» **WORK ORDER**: Retype the whole listing, please, keeping every line exact and dropping the pictures.

** Opening DATASET EXTRACT block **

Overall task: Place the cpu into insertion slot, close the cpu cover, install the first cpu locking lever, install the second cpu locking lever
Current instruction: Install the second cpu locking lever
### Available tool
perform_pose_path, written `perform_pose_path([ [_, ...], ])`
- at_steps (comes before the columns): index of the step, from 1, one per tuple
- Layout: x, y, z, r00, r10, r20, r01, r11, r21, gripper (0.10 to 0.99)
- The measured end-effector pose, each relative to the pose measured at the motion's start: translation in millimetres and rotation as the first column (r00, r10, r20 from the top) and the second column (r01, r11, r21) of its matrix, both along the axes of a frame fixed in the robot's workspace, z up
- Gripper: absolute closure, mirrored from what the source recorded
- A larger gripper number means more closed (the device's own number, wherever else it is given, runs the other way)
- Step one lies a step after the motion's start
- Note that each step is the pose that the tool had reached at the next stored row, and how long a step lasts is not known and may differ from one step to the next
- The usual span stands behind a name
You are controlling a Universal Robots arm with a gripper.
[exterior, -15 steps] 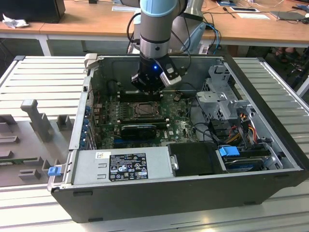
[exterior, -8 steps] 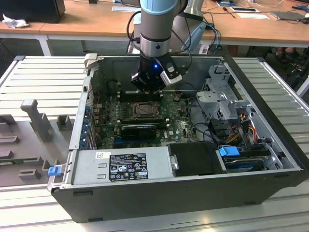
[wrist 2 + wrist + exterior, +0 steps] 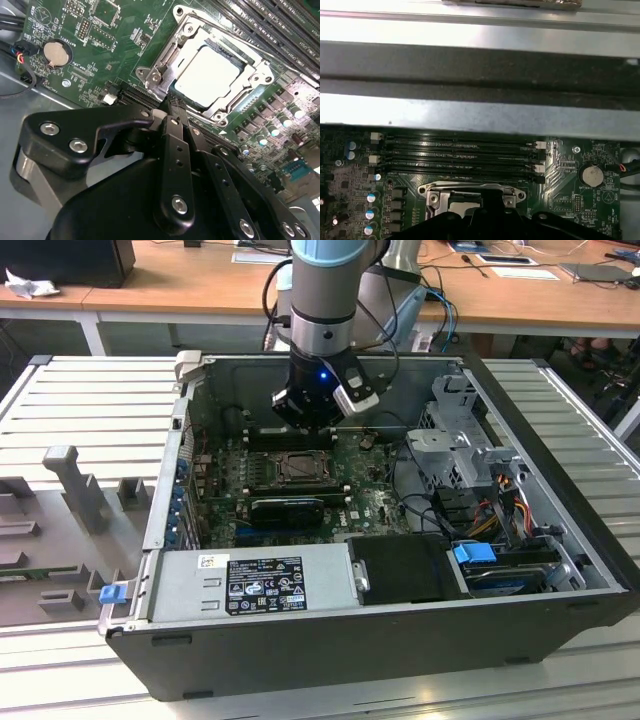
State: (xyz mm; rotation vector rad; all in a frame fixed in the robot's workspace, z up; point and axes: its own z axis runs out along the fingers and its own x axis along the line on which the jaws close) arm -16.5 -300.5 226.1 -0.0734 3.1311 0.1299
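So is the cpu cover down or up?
Down: the cpu cover lies flat around the cpu, whose pale face shows through its window.

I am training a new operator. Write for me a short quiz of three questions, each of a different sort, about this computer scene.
1. True or false: the cpu already lies in the slot.
2. Multiple choice: in the second wrist view, the cover is
A. standing upright, open
B. lying down around the cpu
C. lying outside the case
3. Fill in: in the exterior view, the gripper hangs inside the case, just above the ____.

Key:
1. True; its pale face shows through the cover's window.
2. B
3. Slot, on the green board.
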Motion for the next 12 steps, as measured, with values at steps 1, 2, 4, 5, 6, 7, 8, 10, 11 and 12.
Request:
perform_pose_path([
  [1,0.0,-1.1,-0.1,1.0,0.0,0.0001,0.0,1.0,0.0,0.98],
  [2,0.0,-2.1,0.1,1.0,0.0,-0.0001,0.0,1.0,0.001,0.98],
  [4,0.0,-2.3,15.1,1.0,0.0,0.0,0.0,1.0,0.001,0.98],
  [5,0.1,-2.7,15.1,1.0,0.0,0.0001,0.0,1.0,0.002,0.98],
  [6,0.1,-3.2,15.1,1.0,0.0,0.0001,0.0,1.0,0.002,0.98],
  [7,0.0,-4.1,15.2,1.0,0.0,0.0,0.0,1.0,0.001,0.98],
  [8,0.0,-5.2,15.2,1.0,0.0,0.0,0.0,1.0,0.001,0.98],
  [10,0.0,-8.5,15.0,1.0,0.0,0.0,0.0,1.0,0.001,0.98],
  [11,0.0,-10.2,14.9,1.0,0.0,0.0,0.0,1.0,0.001,0.98],
  [12,0.0,-12.1,14.8,1.0,0.0,0.0,0.0,1.0,0.001,0.98],
])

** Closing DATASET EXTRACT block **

» **EXERCISE ANSWER**:
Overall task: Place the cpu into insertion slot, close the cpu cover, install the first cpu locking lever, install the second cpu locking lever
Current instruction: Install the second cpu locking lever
### Available tool
perform_pose_path, written `perform_pose_path([ [_, ...], ])`
- at_steps (comes before the columns): index of the step, from 1, one per tuple
- Layout: x, y, z, r00, r10, r20, r01, r11, r21, gripper (0.10 to 0.99)
- The measured end-effector pose, each relative to the pose measured at the motion's start: translation in millimetres and rotation as the first column (r00, r10, r20 from the top) and the second column (r01, r11, r21) of its matrix, both along the axes of a frame fixed in the robot's workspace, z up
- Gripper: absolute closure, mirrored from what the source recorded
- A larger gripper number means more closed (the device's own number, wherever else it is given, runs the other way)
- Step one lies a step after the motion's start
- Note that each step is the pose that the tool had reached at the next stored row, and how long a step lasts is not known and may differ from one step to the next
- The usual span stands behind a name
You are controlling a Universal Robots arm with a gripper.
[exterior, -15 steps] 
[exterior, -8 steps] 
[wrist 2 + wrist + exterior, +0 steps] 
State: (xyz mm; rotation vector rad; all in a frame fixed in the robot's workspace, z up; point and axes: its own z axis runs out along the fingers and its own x axis along the line on which the jaws close) arm -16.5 -300.5 226.1 -0.0734 3.1311 0.1299
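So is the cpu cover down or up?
Down: the cpu cover lies flat around the cpu, whose pale face shows through its window.

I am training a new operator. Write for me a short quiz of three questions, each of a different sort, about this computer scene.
1. True or false: the cpu already lies in the slot.
2. Multiple choice: in the second wrist view, the cover is
A. standing upright, open
B. lying down around the cpu
C. lying outside the case
3. Fill in: in the exterior view, the gripper hangs inside the case, just above the ____.

Key:
1. True; its pale face shows through the cover's window.
2. B
3. Slot, on the green board.
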Motion for the next 12 steps, as measured, with values at steps 1, 2, 4, 5, 6, 7, 8, 10, 11 and 12.
Request:
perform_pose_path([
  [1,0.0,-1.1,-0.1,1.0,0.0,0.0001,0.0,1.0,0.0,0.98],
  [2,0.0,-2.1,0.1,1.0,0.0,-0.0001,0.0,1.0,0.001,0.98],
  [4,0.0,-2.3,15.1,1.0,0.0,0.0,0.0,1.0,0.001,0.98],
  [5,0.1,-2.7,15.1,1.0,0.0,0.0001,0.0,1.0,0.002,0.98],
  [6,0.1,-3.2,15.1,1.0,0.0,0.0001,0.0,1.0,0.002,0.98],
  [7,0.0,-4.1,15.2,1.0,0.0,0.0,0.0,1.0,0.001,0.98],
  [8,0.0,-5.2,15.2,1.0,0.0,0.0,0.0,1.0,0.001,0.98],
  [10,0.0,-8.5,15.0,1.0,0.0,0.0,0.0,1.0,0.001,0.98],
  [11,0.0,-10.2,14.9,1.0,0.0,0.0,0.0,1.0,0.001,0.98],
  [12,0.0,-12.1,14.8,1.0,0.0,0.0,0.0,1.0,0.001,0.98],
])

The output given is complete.